The importance of Russia and China

A loss of Russia and China as export markets would have an effect on the U.S. chicken industry similar to that of the 2009 recession.

Paul Aho Headshot

Earlier this year, the two most important export markets for the U.S., Russia and China were closed to U.S. chicken exports. By the time this article is published export markets may be returning to normal. Nevertheless, it is useful to consider how important these markets are to the U.S. chicken industry.

The U.S. produces about 35 billion pounds of chicken meat and exports 20% or about 7 billion pounds. Most exports are leg quarters and paws. Russia imports 1.5 billion pounds of leg quarters, while China imports a billion pounds of paws and a half a billion pounds of leg quarters. Together, the two countries took 40% of U.S. exports and 8% of total U.S. chicken production last year.

Scale of business

Given the surging domestic Russian production of chicken, U.S. exports to Russia are likely to diminish in the next several years even without a trade dispute. However, it is improbable that exports fall from 1.5 billion pounds to zero in just one year. A more likely scenario is one of a phase-down over the next two to four years.
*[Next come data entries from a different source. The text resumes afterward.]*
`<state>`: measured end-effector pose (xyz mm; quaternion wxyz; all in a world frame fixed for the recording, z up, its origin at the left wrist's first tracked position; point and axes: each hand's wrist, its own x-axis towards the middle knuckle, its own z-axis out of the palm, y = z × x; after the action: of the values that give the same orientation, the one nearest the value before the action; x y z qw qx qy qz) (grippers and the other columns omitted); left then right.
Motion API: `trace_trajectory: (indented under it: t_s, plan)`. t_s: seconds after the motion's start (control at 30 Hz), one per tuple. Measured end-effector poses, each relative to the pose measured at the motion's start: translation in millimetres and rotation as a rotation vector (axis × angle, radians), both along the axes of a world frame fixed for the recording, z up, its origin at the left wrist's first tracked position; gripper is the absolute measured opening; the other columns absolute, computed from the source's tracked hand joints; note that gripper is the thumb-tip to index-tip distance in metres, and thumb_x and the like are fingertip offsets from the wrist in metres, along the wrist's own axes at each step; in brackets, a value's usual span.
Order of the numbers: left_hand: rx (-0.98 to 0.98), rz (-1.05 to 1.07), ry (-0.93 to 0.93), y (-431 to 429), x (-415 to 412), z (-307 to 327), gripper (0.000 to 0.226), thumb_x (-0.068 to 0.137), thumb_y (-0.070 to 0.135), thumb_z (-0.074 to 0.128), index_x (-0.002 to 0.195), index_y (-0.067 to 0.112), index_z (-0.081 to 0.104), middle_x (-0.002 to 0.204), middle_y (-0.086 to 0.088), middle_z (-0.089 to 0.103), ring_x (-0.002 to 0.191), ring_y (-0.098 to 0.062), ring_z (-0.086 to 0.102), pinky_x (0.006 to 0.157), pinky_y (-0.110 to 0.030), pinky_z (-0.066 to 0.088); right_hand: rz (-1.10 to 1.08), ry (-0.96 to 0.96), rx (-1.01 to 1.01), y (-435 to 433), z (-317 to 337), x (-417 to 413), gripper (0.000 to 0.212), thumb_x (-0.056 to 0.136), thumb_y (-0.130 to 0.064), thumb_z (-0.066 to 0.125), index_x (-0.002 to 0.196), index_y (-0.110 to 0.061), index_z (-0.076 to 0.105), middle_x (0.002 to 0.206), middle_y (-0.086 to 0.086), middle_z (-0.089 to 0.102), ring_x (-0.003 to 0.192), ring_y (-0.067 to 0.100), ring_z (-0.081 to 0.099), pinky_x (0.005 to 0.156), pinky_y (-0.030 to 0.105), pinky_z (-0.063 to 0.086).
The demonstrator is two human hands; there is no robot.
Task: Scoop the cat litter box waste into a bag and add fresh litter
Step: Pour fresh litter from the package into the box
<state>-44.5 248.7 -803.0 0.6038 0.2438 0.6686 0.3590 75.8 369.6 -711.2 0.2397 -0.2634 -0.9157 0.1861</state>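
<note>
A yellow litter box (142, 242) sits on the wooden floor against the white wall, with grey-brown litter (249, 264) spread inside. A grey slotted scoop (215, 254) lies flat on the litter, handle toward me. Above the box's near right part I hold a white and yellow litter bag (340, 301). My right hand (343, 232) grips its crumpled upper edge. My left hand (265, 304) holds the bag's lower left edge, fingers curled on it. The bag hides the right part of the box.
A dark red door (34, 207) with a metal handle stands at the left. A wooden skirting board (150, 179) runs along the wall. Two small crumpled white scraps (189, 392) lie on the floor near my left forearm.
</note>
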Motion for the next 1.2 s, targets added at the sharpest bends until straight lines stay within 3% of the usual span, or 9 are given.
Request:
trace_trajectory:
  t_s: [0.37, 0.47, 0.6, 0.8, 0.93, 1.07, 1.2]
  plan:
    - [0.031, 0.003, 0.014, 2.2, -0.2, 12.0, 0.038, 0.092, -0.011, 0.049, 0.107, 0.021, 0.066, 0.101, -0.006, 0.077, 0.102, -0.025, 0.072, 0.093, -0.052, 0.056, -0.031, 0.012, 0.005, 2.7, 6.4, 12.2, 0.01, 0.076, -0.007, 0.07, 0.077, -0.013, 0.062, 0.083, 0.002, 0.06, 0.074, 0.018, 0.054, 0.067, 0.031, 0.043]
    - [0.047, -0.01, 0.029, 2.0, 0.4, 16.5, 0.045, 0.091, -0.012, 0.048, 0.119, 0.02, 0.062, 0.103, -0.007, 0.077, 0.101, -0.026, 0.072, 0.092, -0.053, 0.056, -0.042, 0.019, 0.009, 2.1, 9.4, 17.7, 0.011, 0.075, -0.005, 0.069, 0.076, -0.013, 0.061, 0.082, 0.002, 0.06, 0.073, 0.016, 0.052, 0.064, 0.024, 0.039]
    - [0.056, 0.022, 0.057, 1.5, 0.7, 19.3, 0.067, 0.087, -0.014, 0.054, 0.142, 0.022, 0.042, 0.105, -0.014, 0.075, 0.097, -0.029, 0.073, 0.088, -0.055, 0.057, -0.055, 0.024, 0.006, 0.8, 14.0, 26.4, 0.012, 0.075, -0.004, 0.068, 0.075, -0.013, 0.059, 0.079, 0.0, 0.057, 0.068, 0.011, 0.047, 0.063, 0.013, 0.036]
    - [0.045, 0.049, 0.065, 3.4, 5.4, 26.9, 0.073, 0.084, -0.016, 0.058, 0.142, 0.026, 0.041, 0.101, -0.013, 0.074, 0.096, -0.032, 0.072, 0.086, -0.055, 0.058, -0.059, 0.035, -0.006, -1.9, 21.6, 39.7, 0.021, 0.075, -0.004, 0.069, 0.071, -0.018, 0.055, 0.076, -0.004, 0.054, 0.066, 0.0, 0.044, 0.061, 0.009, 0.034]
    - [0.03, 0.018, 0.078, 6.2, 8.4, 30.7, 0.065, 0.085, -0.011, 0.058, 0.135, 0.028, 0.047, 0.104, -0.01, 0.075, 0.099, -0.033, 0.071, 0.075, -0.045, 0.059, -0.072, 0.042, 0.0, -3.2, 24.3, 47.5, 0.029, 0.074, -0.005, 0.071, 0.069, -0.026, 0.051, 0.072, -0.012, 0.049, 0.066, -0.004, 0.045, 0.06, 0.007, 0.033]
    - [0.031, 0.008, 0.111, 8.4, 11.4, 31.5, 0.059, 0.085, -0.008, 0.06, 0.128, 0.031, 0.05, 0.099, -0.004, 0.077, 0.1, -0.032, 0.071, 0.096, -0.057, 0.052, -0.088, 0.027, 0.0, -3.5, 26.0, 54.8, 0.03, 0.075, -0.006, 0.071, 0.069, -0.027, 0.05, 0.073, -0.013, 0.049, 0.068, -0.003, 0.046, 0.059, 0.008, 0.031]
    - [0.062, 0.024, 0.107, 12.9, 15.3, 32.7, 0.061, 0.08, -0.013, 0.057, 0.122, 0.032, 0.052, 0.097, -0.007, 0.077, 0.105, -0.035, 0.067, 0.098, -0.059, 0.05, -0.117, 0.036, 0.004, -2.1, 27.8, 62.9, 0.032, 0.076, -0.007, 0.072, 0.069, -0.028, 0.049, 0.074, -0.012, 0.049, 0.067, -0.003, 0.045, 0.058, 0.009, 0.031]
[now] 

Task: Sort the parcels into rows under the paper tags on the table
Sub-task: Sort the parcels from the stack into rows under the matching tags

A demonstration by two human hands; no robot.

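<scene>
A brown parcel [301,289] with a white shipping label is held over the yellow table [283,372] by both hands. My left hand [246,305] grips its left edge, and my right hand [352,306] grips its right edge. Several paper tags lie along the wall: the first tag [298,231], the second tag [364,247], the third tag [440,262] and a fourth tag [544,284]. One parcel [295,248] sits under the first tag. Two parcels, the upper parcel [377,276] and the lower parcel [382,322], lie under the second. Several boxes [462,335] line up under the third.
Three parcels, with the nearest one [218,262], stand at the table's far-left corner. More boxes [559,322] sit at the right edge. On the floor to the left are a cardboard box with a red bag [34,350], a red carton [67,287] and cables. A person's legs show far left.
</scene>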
Chart 1: Chicken production in Russia

Equally puzzling is the sudden desire of China to reduce the imports from the U.S. of paws from one billion pounds per year to zero. Finding one billion pounds of paws in other countries would require an increase in paw harvest from 5 billion chickens and that new harvest would have to be from mostly large deboning chickens, the paws that the Chinese prefer.

The zero scenario

In the unlikely scenario where Russia and China eliminate U.S. chicken leg quarters and paws, “cold turkey,” the effect on the U.S. chicken industry would be profound. The price of leg quarters would fall and paws would become virtually valueless in the U.S. Although chicken breast meat would not be directly affected, it would be indirectly affected. With the value of paws and legs falling, breast meat would have to assume more of the burden of the cost of producing chicken. The price of deboned breast meat therefore, one way or another, would have to rise.
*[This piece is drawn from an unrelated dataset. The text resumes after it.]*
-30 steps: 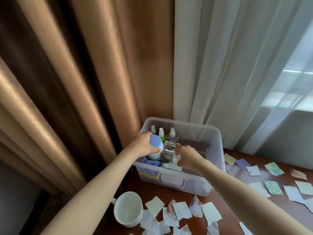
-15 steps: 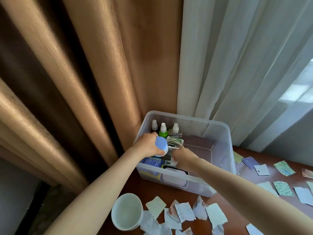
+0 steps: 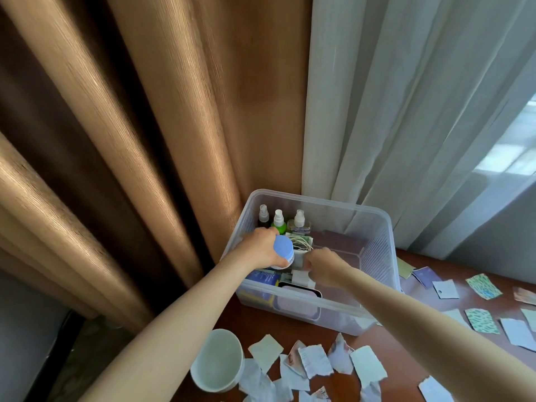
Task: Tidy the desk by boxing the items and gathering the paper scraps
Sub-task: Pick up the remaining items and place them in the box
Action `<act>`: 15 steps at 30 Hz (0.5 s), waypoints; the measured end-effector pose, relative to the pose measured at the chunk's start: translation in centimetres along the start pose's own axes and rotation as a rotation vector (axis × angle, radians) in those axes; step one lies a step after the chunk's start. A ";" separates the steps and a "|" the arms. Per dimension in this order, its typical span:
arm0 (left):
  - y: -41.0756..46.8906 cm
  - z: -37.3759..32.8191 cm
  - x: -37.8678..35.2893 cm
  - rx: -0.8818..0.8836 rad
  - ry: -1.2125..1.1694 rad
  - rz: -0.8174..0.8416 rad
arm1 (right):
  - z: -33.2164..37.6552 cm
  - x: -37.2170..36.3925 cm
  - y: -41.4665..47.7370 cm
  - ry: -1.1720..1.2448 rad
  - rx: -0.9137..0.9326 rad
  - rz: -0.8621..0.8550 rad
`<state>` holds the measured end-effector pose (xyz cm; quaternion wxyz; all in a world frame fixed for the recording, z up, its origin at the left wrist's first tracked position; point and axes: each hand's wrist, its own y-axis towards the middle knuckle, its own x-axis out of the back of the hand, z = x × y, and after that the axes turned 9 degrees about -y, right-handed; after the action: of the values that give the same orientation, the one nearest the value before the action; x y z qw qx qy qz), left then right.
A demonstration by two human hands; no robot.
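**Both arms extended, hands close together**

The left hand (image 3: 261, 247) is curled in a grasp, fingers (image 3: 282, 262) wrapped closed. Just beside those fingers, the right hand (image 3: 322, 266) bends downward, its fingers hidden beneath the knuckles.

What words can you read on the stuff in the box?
None can be read.
Blue-capped bottle in the left hand: label print too blurred.
Blue packet in the clear box: print too small.
Three spray bottles: no readable labels.

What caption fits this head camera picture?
Left hand lowers a blue-capped bottle into the clear box.
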<state>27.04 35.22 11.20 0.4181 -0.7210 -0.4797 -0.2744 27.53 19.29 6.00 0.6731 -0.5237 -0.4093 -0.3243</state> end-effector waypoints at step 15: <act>3.6 -6.4 -3.3 -0.156 0.005 -0.011 | -5.0 4.0 -1.7 1.363 -0.302 0.148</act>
<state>29.08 27.51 10.55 0.3603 -0.7481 -0.4597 -0.3150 28.91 13.98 9.76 0.7200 -0.3179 0.1898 -0.5870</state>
Chart 2: Break-even prices 2010

If leg quarter prices were to average 30 cents this year instead of 40 cents because of trade problems, deboned breast meat would have to be 28 cents higher to break even (assuming wings at $1.50, corn at $4 per bushel in Chicago and SBM at $275 per short ton and the 12 City price at 75 cents). The break-even price of DBB is $1.14 with 40 cent leg quarters and $1.42 with 30 cent leg quarters.

Economic impact

Current production levels combined with sharply reduced exports would soon lead the industry into losses. The end result would be a drop in production by approximately 4%, a trim similar to that of last year. In other words, the loss of Russia and China would have an effect on the U.S. chicken industry roughly similar to that of the 2009 recession, the worst recession since World War II.
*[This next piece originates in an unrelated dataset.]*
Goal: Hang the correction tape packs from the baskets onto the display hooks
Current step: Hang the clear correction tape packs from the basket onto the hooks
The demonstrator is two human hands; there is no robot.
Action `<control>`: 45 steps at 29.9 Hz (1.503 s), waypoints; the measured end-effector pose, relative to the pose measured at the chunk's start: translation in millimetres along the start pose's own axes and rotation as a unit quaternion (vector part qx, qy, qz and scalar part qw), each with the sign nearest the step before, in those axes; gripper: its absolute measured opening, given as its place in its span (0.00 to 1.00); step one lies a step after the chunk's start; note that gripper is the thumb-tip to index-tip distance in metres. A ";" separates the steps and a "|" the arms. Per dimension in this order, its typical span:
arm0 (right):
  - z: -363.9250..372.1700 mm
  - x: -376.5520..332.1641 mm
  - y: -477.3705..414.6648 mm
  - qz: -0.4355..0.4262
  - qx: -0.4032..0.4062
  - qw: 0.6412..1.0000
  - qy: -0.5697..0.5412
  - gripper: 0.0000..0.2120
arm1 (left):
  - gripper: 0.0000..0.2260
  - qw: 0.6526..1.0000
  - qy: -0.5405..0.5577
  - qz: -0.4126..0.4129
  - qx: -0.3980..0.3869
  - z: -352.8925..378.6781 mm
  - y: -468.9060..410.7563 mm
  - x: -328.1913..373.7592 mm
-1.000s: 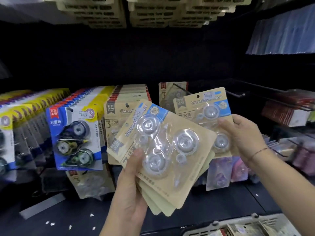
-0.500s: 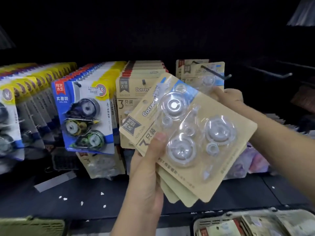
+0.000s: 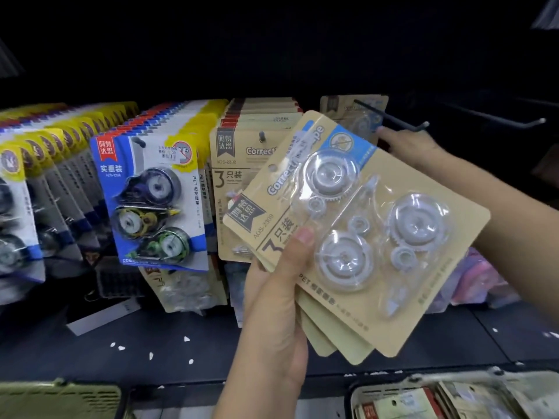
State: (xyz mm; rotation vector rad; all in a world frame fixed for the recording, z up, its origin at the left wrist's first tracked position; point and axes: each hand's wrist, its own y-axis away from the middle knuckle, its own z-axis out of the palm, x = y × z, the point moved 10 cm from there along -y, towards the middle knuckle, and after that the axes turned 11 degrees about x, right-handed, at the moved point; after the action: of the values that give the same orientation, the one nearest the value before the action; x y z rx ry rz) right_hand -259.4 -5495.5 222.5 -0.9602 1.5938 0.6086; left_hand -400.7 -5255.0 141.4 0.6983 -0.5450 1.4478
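head view: left hand (image 3: pixel 272 313) grips a fanned stack of kraft correction tape packs (image 3: pixel 393 267), thumb pressed on the front card, stack tilted to the right in front of the display. right hand (image 3: pixel 408 143) reaches past the stack's top edge, just below a black hook (image 3: pixel 393 119); fingers partly hidden, cannot tell whether it holds anything. hung packs (image 3: pixel 341 105) sit at the back of that hook. blue packs (image 3: pixel 151 201) hang at left. white basket (image 3: pixel 355 400), bottom right, holds further packs.

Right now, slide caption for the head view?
Left hand grips a fanned stack of correction tape packs; right hand sits by a hung pack on the display hook.
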 end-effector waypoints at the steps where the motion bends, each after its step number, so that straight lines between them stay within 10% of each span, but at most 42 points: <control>1: -3.6 1.1 12.8 0.025 -0.016 0.998 -0.056 0.11 | 0.26 1.000 -0.009 0.003 -0.004 -1.0 0.7 -0.5; 8: -46.2 -31.2 159.7 -0.087 -0.233 0.969 0.004 0.21 | 0.25 1.000 -0.014 -0.001 0.002 4.9 8.7 -5.7; 14: -61.4 -27.0 194.6 -0.185 -0.090 0.959 0.195 0.32 | 0.35 1.000 -0.015 -0.009 -0.008 11.6 15.8 -6.7; 24: -99.9 31.3 149.5 0.018 -0.026 0.984 -0.173 0.19 | 0.28 0.998 -0.057 -0.009 0.033 -6.0 14.8 -4.5; 45: -109.7 53.7 113.9 -0.007 -0.021 0.986 -0.168 0.18 | 0.20 0.982 -0.041 0.132 0.127 -35.4 3.8 51.7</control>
State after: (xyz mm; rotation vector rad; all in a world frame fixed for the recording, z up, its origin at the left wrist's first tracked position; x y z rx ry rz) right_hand -417.0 -5536.7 185.4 -0.8483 1.2772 0.7533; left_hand -403.9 -5193.6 154.1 0.9159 -0.5364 1.7634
This worst case scenario can be avoided or mitigated through several means. Alternative markets are, of course, the obvious solution. Another possibility is that through diplomatic channels the real causes of problems are resolved. Since chicken is a particularly visible manifestation of the United States (who would have guessed?), it is a preferred target of retaliation for slights real and imagined. The crisis may blow over given the difficulty of alternative procurement on the part of Russia and China. Finally, in some cases, U.S. chicken can fill in for chicken which would now go to Russia or China. In other words, some chicken may follow a circuitous route to a final destination.